■ What the exercise asks:
Pick out each line of the records in which the word "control" appears.

[Exercise materials — start]

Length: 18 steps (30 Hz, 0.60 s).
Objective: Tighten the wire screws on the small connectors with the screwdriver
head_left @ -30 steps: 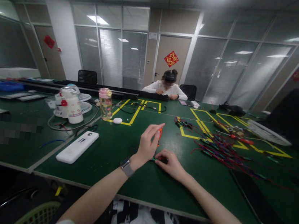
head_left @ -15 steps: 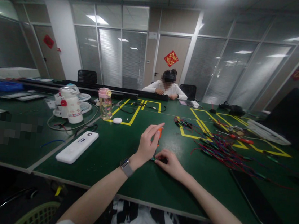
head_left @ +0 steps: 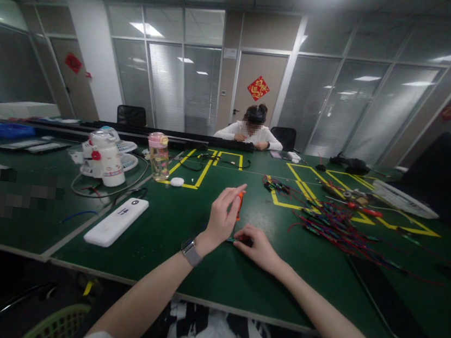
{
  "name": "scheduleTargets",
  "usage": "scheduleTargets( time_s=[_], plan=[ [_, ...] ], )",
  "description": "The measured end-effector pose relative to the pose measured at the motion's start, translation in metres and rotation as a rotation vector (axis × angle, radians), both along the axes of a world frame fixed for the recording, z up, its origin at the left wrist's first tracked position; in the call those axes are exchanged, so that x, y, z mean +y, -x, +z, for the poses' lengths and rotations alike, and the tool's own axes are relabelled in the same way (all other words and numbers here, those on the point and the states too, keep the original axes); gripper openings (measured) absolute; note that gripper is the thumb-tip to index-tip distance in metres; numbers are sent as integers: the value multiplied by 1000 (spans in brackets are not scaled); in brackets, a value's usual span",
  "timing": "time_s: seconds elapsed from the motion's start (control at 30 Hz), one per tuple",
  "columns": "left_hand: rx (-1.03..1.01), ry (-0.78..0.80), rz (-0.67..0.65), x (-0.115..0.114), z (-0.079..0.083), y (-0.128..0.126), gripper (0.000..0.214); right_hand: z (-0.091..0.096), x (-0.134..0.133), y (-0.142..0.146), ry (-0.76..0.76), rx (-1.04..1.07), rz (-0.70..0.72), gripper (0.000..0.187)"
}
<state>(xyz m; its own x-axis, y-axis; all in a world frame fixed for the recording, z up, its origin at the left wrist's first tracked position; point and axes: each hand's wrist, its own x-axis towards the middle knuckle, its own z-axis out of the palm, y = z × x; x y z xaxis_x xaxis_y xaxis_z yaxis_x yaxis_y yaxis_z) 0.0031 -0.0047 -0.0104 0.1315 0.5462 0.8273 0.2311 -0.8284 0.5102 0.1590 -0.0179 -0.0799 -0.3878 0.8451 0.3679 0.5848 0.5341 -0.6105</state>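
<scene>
In the head view, my left hand, with a watch on its wrist, is closed around an orange-handled screwdriver. The tool stands upright, its thin shaft pointing down at a small green circuit board on the table. My right hand rests on the tabletop just to the right, with thumb and forefinger pinching the board's right end. The left hand hides part of the handle, and the contact at the screwdriver's tip is too small to make out.
Several circuit boards with red and dark wires lie piled on the right, near a black tablet-like slab. Leftward are a white power bank, a white bottle and a pink-lidded bottle. A person sits opposite.
My left hand and the orange handle have turned very slightly, baring more of the shaft. The right hand stays in place.
</scene>
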Motion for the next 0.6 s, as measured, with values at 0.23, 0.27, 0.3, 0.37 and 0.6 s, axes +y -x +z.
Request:
scheduleTargets(
  time_s=[0.23,0.27,0.3,0.37,0.6],
  plan=[
    [15,-50,111,0,1,-1,21,0,-1,0,4,8,-5,7],
    [11,-47,116,0,1,-1,19,0,0,0,2,9,-7,7],
    [7,-41,116,0,1,-1,19,-1,0,0,1,10,-7,7],
    [7,-23,92,-1,1,0,23,-1,1,0,0,8,-4,7],
    [23,23,-14,0,-1,0,35,0,0,0,-2,6,1,7]
  ],
)
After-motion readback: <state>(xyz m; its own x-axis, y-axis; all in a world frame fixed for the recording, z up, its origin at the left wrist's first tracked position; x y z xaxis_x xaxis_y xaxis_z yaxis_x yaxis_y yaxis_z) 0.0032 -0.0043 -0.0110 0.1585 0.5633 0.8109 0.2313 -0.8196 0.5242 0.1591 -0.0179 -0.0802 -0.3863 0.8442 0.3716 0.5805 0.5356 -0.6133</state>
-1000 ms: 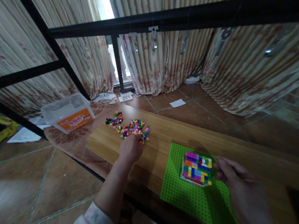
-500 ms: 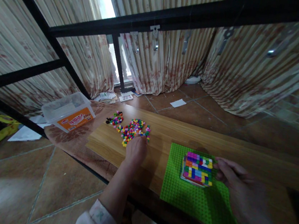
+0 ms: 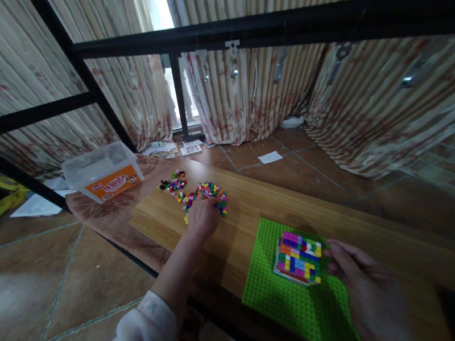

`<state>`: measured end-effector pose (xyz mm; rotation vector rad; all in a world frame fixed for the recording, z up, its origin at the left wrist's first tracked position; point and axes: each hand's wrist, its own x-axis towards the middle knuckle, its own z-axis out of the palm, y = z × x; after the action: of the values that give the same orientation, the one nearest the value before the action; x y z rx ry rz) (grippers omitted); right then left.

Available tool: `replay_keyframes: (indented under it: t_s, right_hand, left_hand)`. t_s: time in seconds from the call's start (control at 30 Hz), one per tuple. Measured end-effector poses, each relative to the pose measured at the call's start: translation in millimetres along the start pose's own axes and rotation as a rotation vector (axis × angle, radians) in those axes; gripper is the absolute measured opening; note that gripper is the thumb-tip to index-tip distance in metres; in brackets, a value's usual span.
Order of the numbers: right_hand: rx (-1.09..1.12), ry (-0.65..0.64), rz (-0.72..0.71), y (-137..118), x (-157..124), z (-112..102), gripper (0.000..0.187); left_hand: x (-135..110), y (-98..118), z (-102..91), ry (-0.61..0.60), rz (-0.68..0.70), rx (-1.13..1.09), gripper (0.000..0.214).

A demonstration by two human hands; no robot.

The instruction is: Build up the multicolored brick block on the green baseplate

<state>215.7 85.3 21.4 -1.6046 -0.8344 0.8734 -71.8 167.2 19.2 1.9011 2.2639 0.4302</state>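
Note:
A pile of small coloured bricks point(image 3: 200, 192) lies on the wooden board point(image 3: 238, 235). My left hand point(image 3: 203, 217) rests on the near edge of that pile, fingers curled down into the bricks and hidden from view. A green baseplate point(image 3: 297, 302) lies to the right, carrying a square block of stacked multicoloured bricks point(image 3: 299, 257). My right hand point(image 3: 352, 268) touches the right side of that block, fingers bent against it.
A clear plastic box with an orange label point(image 3: 104, 171) sits at the table's left end. A black metal frame point(image 3: 187, 43) crosses overhead. Striped curtains hang behind, and papers lie on the tiled floor point(image 3: 270, 156).
My left hand has shifted slightly forward into the brick pile, covering more of it. My right hand and the stacked block have stayed in place.

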Motion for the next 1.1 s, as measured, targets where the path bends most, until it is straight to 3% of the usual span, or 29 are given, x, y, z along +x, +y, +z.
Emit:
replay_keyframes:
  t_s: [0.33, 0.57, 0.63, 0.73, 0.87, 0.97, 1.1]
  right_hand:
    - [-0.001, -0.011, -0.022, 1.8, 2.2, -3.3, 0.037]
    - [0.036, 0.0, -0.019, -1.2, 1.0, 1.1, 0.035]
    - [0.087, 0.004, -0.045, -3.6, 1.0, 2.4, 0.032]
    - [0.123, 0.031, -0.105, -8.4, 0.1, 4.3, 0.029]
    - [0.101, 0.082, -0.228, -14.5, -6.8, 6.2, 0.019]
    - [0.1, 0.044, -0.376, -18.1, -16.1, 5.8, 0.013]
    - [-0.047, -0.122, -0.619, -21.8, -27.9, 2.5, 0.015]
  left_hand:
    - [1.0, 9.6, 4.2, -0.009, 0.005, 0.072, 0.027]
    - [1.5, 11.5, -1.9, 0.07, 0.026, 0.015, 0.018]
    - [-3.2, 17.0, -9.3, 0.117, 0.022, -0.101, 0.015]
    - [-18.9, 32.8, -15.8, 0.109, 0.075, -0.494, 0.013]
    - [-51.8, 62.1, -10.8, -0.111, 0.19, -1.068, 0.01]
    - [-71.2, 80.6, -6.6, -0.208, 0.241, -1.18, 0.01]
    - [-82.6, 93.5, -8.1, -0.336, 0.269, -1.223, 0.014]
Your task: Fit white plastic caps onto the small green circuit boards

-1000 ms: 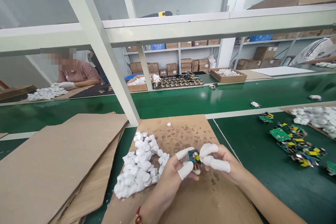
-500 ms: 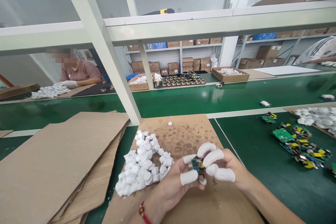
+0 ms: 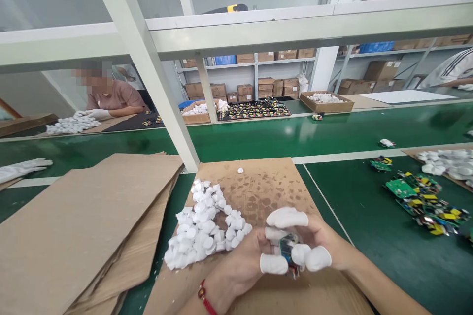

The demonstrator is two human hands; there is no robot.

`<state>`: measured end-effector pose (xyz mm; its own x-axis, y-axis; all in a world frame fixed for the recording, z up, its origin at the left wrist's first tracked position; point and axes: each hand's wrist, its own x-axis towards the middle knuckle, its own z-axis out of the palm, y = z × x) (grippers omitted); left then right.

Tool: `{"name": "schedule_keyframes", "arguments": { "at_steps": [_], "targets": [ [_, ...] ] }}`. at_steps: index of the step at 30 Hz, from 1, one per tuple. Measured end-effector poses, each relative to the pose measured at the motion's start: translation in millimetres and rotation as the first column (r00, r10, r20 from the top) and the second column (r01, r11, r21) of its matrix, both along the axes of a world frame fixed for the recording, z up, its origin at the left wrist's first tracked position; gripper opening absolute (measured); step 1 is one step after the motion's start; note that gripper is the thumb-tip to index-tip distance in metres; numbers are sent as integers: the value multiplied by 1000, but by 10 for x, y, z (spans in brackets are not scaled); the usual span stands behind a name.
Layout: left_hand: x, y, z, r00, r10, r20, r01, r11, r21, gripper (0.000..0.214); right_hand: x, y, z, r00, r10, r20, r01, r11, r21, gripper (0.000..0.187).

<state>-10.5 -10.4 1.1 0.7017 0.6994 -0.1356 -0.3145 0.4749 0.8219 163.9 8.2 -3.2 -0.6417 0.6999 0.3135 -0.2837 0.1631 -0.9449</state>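
My left hand [image 3: 248,256], with white finger cots on its fingertips, grips a small green circuit board [image 3: 286,248] crowded with components. My right hand [image 3: 320,241] also wears finger cots and closes in around the same board. Its thumb is against a soft white lump [image 3: 300,254], which lies at the board's face; whether the two stick together I cannot tell. Fingers hide much of the board. Left of my hands, a heap of white lumps [image 3: 203,226] covers part of a brown cardboard sheet [image 3: 258,177], with a single white lump [image 3: 240,171] near its far edge.
Stacked cardboard sheets [image 3: 88,216] lie at left. Several circuit boards [image 3: 424,202] are piled at right. A green conveyor belt [image 3: 258,140] crosses ahead, beyond a slanted white post [image 3: 162,93]. Someone in gloves [image 3: 118,96] sits across it; a gloved hand [image 3: 25,170] reaches in at left.
Both hands have shifted slightly nearer to me, and the board has turned in them. The right upper fingers have lifted from the board. Boards on the belt have moved right; a gloved hand appeared at left.
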Motion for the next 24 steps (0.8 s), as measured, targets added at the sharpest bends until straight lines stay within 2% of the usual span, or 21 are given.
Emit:
{"name": "schedule_keyframes", "arguments": {
  "at_steps": [2,3,5,9,11,15,17,21,24],
  "targets": [
    [1,-13,-4,1000,-10,-16,10,1000,16,26,-3,9,25,997,16,73,-19,999,50,63],
    [2,-18,-3,1000,-13,-15,13,1000,21,29,-8,10,45,993,31,113,-40,996,78,64],
    [2,-24,5,1000,-11,0,11,1000,21,40,-28,5,93,985,74,159,-95,987,132,54],
    [-5,-23,35,999,-38,23,37,999,12,65,-74,-16,153,982,137,128,-158,974,163,40],
    [-14,-23,51,999,-39,-5,39,999,33,61,-87,-16,149,981,144,132,-166,970,177,38],
    [-35,-36,78,992,12,-130,3,993,114,30,-97,11,106,979,143,147,-169,969,178,39],
    [-41,-47,94,982,30,-187,-5,991,134,23,-102,27,86,976,159,147,-184,966,182,39],
    [-17,-69,145,984,10,-179,14,991,133,20,-106,43,52,977,177,118,-195,966,167,36],
    [20,-74,163,993,20,-118,-9,996,89,28,-95,41,34,986,145,83,-155,980,126,37]
  ]
}}
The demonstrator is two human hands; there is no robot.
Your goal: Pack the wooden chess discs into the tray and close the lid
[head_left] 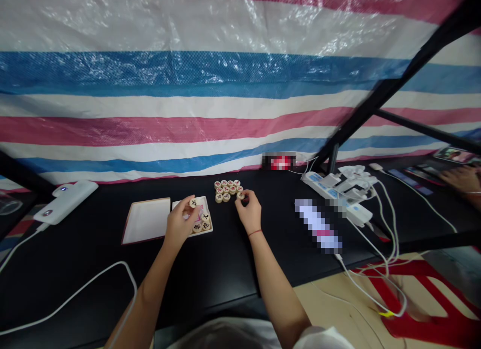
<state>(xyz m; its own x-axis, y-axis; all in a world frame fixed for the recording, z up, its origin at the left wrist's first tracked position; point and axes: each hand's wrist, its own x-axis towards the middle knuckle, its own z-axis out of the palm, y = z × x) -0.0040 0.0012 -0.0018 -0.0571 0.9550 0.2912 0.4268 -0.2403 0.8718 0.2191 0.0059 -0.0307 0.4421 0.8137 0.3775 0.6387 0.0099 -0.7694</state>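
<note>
Between the thumb and fingers of my left hand [181, 220] is a round Chinese chess piece [193, 203] with a black character. That hand is over a white box [210, 224], where several more black-marked pieces [206, 226] lie. My right hand [250, 211] pinches another chess piece [240, 195] at the near right corner of a group of pieces on the table. Rows of red-marked pieces [224, 183] make up the back of this group, with black-marked pieces [219, 198] at its front. My left hand hides part of the box's inside.
The box lid [147, 221] lies left of the box on the black table [218, 269]. A white device [65, 203] with a cable is at far left. Rightward are a blurred phone [318, 226], a power strip [338, 196] and tangled cables. Another person's hand [460, 179] is at far right.
</note>
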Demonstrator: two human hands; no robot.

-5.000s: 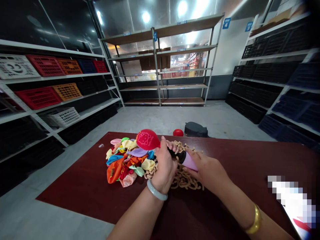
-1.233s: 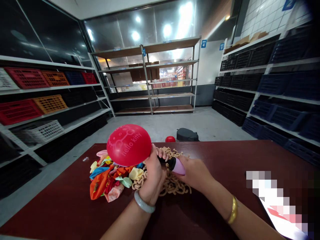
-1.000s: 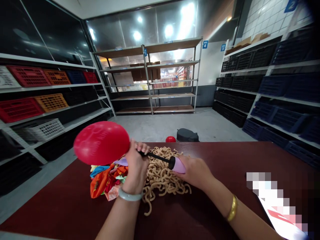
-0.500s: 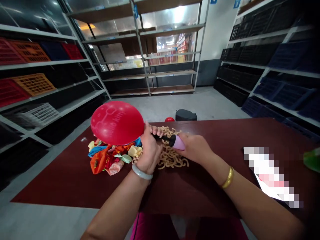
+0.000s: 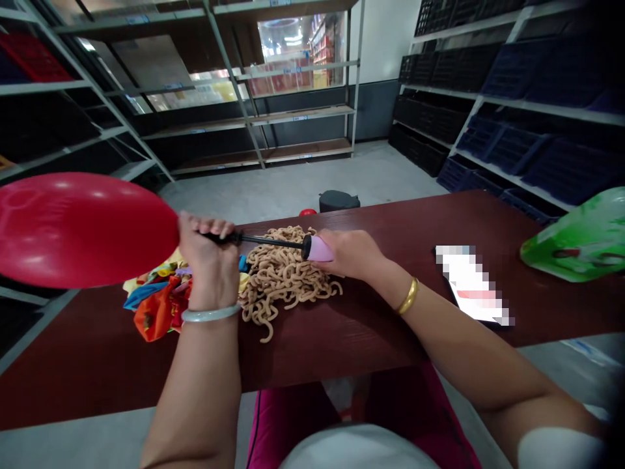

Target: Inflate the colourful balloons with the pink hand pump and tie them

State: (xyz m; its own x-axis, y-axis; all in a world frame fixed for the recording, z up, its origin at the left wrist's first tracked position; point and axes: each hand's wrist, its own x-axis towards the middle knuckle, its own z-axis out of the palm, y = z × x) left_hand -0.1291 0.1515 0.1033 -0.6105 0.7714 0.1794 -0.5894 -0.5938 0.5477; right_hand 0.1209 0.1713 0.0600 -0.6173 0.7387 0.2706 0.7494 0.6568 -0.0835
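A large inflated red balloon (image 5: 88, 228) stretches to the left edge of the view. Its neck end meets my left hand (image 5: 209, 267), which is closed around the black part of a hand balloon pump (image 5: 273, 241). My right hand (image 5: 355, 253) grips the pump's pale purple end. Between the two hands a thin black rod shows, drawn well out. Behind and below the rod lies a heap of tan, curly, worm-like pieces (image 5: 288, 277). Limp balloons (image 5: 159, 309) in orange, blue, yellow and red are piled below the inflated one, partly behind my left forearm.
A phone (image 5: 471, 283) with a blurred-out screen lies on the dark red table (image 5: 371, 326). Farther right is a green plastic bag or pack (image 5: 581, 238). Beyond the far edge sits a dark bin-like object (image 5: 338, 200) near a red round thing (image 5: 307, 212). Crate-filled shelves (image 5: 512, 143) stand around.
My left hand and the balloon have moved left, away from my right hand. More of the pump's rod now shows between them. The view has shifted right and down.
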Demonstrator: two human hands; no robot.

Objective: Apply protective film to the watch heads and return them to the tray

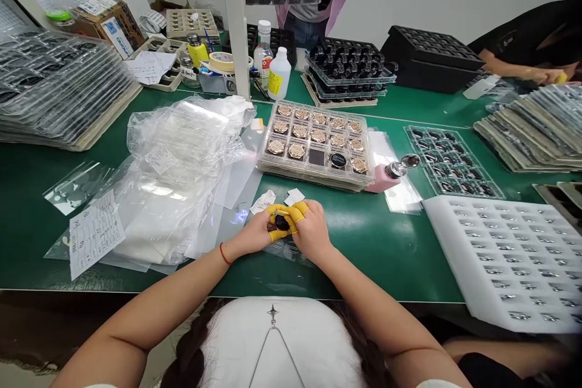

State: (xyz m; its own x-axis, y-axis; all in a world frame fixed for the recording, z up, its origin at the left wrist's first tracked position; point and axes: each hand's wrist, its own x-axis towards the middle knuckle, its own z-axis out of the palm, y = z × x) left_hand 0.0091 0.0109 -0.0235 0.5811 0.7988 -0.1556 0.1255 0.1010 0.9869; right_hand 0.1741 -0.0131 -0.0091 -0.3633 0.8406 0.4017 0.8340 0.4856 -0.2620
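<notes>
Between my two hands I hold a small round watch part with a black face [282, 222]. My left hand [259, 231], yellow covers on its fingertips, pinches its left side. From the right, my right hand [311, 229], with the same yellow covers, grips it; a thin yellow-looking piece by its fingers is too small to make out. Just beyond lie a crumpled white tissue [263, 201] and a small white square [294, 196]. Farther off, a clear tray [261, 165] holds rose-gold watch heads, one black disc [337, 160] and a dark square slot.
A pink pump bottle [382, 179] stands right of the tray. Plastic bags [177, 176] cover the left. At the right are a white foam tray [448, 254] and a clear tray of dark parts [454, 160]. Stacked trays [59, 91] rise far left. Two other people work across the table.
</notes>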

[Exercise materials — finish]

■ Answer:
  "timing": "time_s: seconds elapsed from the motion's start (control at 30 Hz), one per tuple",
Available tool: `replay_keyframes: (indented under it: t_s, right_hand, left_hand)`. t_s: time in seconds from the call's start (control at 30 Hz), one per tuple. Measured end-effector poses, each relative to the pose measured at the call's start: translation in millimetres along the start pose's own axes and rotation as a rotation vector (axis × angle, radians) in those axes; gripper is the absolute measured opening; note that gripper is the thumb-tip to index-tip distance in metres; in brackets, a value's usual span.

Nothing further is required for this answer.